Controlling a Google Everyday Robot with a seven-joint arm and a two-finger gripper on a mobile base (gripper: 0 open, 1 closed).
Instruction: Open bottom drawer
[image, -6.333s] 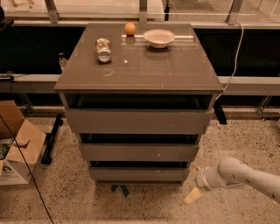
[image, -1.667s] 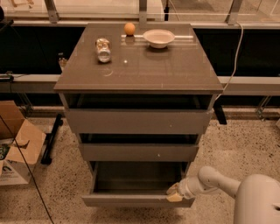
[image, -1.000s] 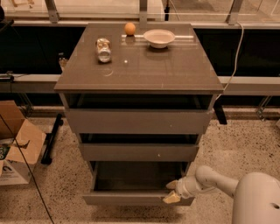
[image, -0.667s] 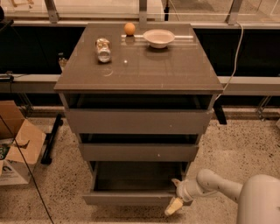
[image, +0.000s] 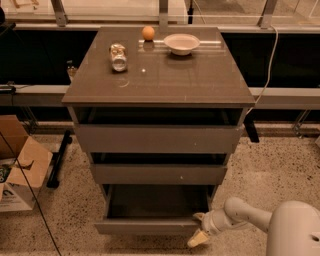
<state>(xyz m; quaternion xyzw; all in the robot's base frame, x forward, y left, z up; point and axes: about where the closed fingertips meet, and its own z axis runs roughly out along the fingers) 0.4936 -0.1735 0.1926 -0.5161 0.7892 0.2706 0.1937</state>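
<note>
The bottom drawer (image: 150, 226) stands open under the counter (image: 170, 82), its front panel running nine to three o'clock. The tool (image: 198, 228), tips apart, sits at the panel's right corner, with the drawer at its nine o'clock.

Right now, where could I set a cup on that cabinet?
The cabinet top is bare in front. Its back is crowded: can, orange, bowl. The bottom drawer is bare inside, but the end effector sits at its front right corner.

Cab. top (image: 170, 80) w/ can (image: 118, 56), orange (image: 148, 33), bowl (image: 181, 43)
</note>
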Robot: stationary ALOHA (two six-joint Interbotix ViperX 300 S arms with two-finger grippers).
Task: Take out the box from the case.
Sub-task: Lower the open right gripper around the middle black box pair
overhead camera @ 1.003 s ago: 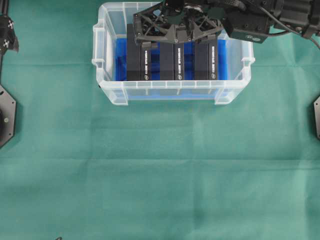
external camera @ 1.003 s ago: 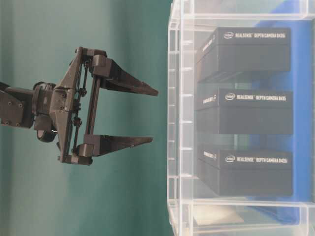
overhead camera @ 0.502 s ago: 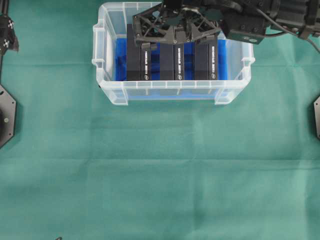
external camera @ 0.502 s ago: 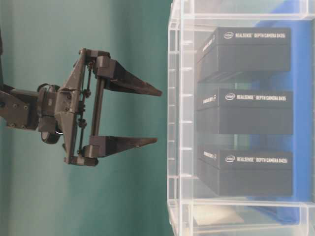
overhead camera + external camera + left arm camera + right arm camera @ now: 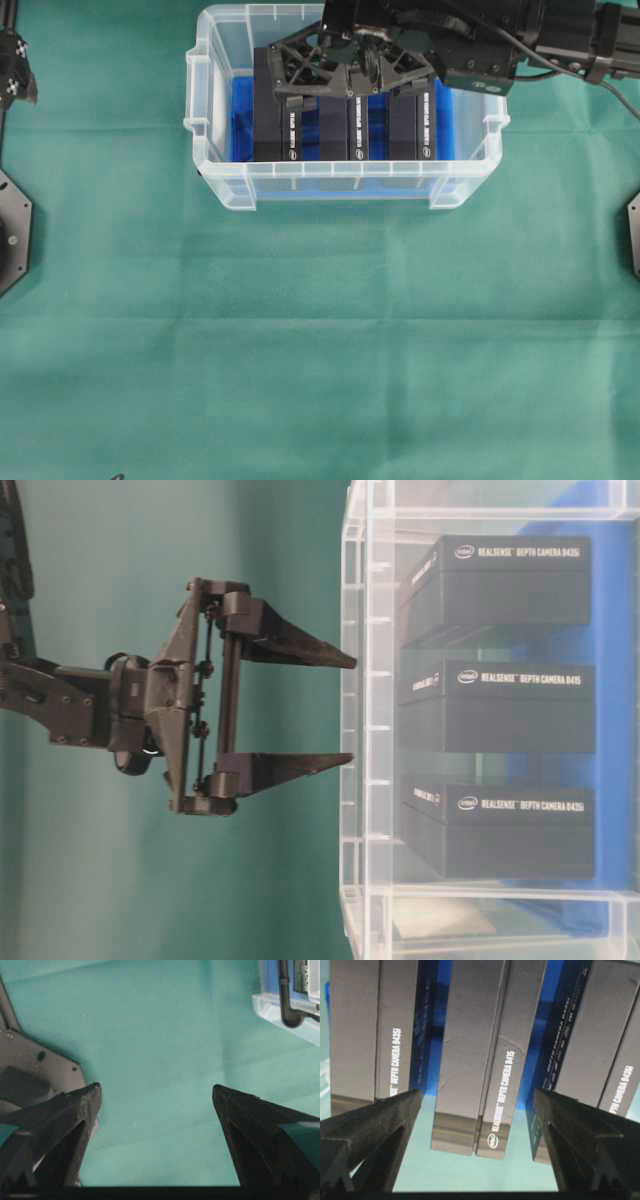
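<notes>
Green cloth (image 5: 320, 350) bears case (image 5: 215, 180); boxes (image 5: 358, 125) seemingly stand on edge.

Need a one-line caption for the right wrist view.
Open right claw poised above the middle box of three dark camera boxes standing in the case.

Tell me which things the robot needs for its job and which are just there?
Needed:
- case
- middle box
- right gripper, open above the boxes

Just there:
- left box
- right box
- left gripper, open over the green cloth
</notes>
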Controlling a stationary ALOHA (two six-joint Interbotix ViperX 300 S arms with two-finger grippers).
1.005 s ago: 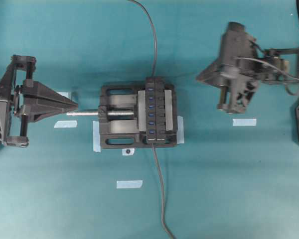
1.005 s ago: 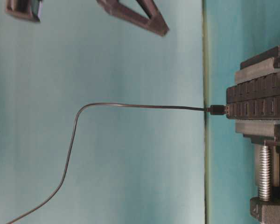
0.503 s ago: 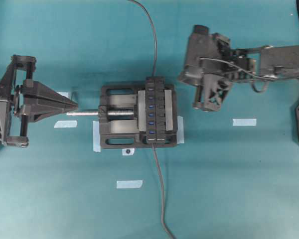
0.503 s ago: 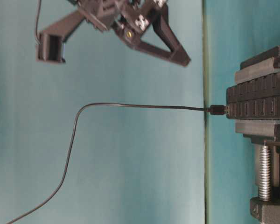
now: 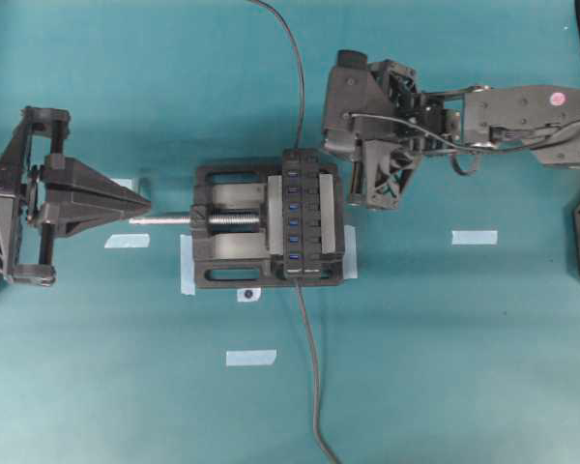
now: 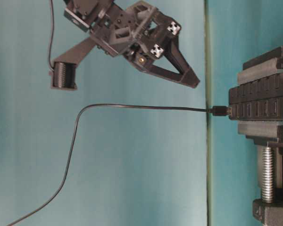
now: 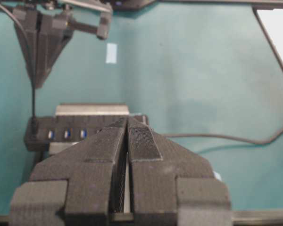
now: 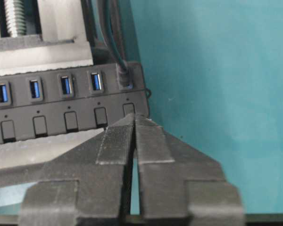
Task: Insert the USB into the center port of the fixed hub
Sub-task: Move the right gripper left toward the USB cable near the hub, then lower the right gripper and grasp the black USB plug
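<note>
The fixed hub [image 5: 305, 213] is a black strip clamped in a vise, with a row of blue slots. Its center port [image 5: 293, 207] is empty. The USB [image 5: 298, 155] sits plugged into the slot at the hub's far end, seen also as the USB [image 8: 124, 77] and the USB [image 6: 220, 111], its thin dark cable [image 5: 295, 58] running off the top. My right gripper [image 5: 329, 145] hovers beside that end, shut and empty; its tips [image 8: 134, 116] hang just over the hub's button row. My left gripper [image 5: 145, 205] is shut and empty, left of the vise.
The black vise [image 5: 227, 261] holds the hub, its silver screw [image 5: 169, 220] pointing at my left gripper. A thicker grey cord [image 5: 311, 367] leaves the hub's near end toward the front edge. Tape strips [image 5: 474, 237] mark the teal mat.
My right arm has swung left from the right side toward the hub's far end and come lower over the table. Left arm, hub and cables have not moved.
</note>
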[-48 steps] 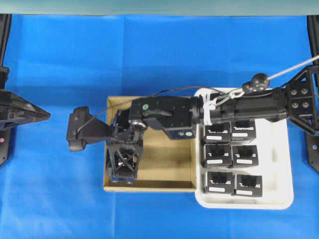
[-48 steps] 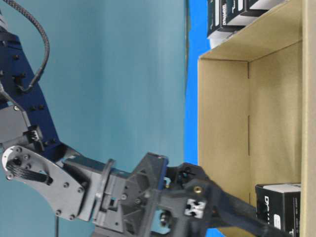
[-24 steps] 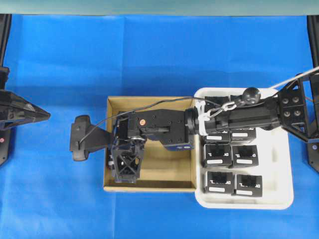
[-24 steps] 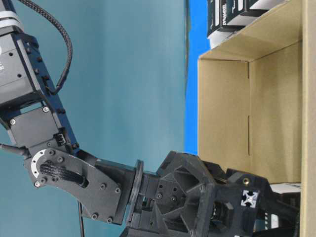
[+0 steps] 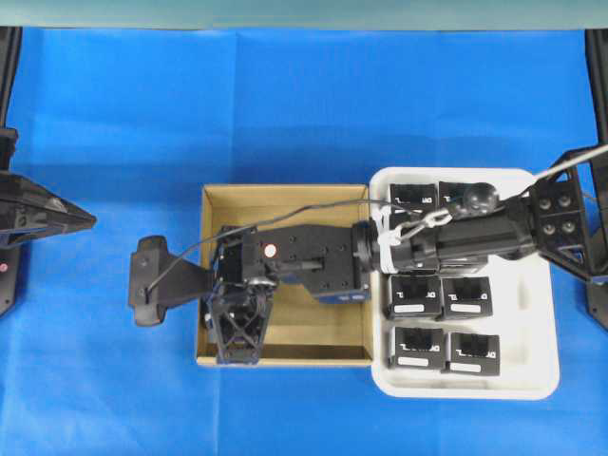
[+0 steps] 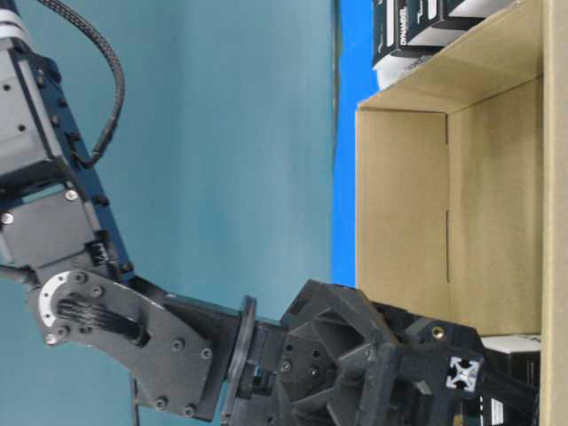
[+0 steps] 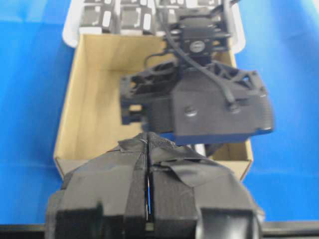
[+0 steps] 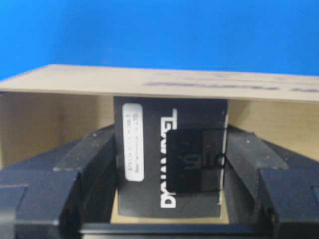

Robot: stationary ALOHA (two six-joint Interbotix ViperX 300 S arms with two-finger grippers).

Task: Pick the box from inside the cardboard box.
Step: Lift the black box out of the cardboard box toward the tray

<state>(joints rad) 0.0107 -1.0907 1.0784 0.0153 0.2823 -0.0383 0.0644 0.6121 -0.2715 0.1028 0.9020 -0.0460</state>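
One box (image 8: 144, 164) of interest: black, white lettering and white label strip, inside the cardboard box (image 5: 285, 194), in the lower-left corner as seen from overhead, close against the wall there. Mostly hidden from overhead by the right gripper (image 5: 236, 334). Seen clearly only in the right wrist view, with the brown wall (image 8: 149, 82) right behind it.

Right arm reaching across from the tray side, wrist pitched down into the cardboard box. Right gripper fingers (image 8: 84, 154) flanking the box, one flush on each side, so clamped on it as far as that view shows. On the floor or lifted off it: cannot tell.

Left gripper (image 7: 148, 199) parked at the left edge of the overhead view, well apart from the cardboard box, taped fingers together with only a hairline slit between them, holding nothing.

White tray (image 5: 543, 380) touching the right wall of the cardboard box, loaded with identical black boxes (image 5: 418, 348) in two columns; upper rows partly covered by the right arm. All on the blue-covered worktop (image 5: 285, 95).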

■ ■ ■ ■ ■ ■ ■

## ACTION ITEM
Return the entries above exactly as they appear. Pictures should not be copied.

## OUTPUT
Controlling a Google Everyday Robot with a seven-joint arm and a two-finger gripper on a mobile base (gripper: 0 open, 1 closed).
Instruction: Open bottom drawer
[image, -6.333s] 
[image, -1.667s] 
[image, -1.000s] 
[image, -0.667s] 
[image, +0.000s] 
<state>(xyz m; quaternion xyzw; all in the robot's base frame, x forward, y left, z up; point and axes: about where the closed fingertips meet, and its own z axis runs roughly out along the fingers) 0.4936 -0.1735 0.1926 -0.5161 0.7892 0.2706 0.1937</state>
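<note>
The bottom drawer (image: 150, 226) stands open under the counter (image: 170, 82), its front panel running nine to three o'clock. The tool (image: 198, 228), tips apart, sits at the panel's right corner, with the drawer at its nine o'clock.

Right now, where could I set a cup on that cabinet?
The cabinet top is bare in front. Its back is crowded: can, orange, bowl. The bottom drawer is bare inside, but the end effector sits at its front right corner.

Cab. top (image: 170, 80) w/ can (image: 118, 56), orange (image: 148, 33), bowl (image: 181, 43)
</note>
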Robot: stationary ALOHA (two six-joint Interbotix ViperX 300 S arms with two-finger grippers).
Task: Take out the box from the case.
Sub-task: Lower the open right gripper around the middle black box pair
overhead camera @ 1.003 s ago: 
external camera @ 1.003 s ago: 
overhead camera @ 0.502 s ago: 
external camera @ 0.502 s ago: 
overhead camera + external camera + left arm camera + right arm camera @ now: 
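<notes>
Green cloth (image 5: 320, 350) bears case (image 5: 215, 180); boxes (image 5: 358, 125) seemingly stand on edge.

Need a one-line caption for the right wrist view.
Open right claw poised above the middle box of three dark camera boxes standing in the case.

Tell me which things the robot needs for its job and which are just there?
Needed:
- case
- middle box
- right gripper, open above the boxes

Just there:
- left box
- right box
- left gripper, open over the green cloth
</notes>
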Controlling a stationary ALOHA (two six-joint Interbotix ViperX 300 S arms with two-finger grippers).
1.005 s ago: 
1.005 s ago: 
0.503 s ago: 
0.503 s ago: 
now: 
now: 
now: 
now: 
Task: Insert the USB into the center port of the fixed hub
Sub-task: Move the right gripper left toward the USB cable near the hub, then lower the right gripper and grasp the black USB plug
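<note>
The fixed hub [image 5: 305, 213] is a black strip clamped in a vise, with a row of blue slots. Its center port [image 5: 293, 207] is empty. The USB [image 5: 298, 155] sits plugged into the slot at the hub's far end, seen also as the USB [image 8: 124, 77] and the USB [image 6: 220, 111], its thin dark cable [image 5: 295, 58] running off the top. My right gripper [image 5: 329, 145] hovers beside that end, shut and empty; its tips [image 8: 134, 116] hang just over the hub's button row. My left gripper [image 5: 145, 205] is shut and empty, left of the vise.
The black vise [image 5: 227, 261] holds the hub, its silver screw [image 5: 169, 220] pointing at my left gripper. A thicker grey cord [image 5: 311, 367] leaves the hub's near end toward the front edge. Tape strips [image 5: 474, 237] mark the teal mat.
My right arm has swung left from the right side toward the hub's far end and come lower over the table. Left arm, hub and cables have not moved.
</note>
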[-48 steps] 
[-48 steps] 
[-24 steps] 
[-24 steps] 
[+0 steps] 
[+0 steps] 
[+0 steps] 
[+0 steps] 

Robot: stationary ALOHA (two six-joint Interbotix ViperX 300 S arms with two-finger grippers).

Task: Pick the box from inside the cardboard box.
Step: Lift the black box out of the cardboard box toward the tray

<state>(joints rad) 0.0107 -1.0907 1.0784 0.0153 0.2823 -0.0383 0.0644 0.6121 -0.2715 0.1028 0.9020 -0.0460</state>
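One box (image 8: 144, 164) of interest: black, white lettering and white label strip, inside the cardboard box (image 5: 285, 194), in the lower-left corner as seen from overhead, close against the wall there. Mostly hidden from overhead by the right gripper (image 5: 236, 334). Seen clearly only in the right wrist view, with the brown wall (image 8: 149, 82) right behind it.

Right arm reaching across from the tray side, wrist pitched down into the cardboard box. Right gripper fingers (image 8: 84, 154) flanking the box, one flush on each side, so clamped on it as far as that view shows. On the floor or lifted off it: cannot tell.

Left gripper (image 7: 148, 199) parked at the left edge of the overhead view, well apart from the cardboard box, taped fingers together with only a hairline slit between them, holding nothing.

White tray (image 5: 543, 380) touching the right wall of the cardboard box, loaded with identical black boxes (image 5: 418, 348) in two columns; upper rows partly covered by the right arm. All on the blue-covered worktop (image 5: 285, 95).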

The exercise asks for nothing further.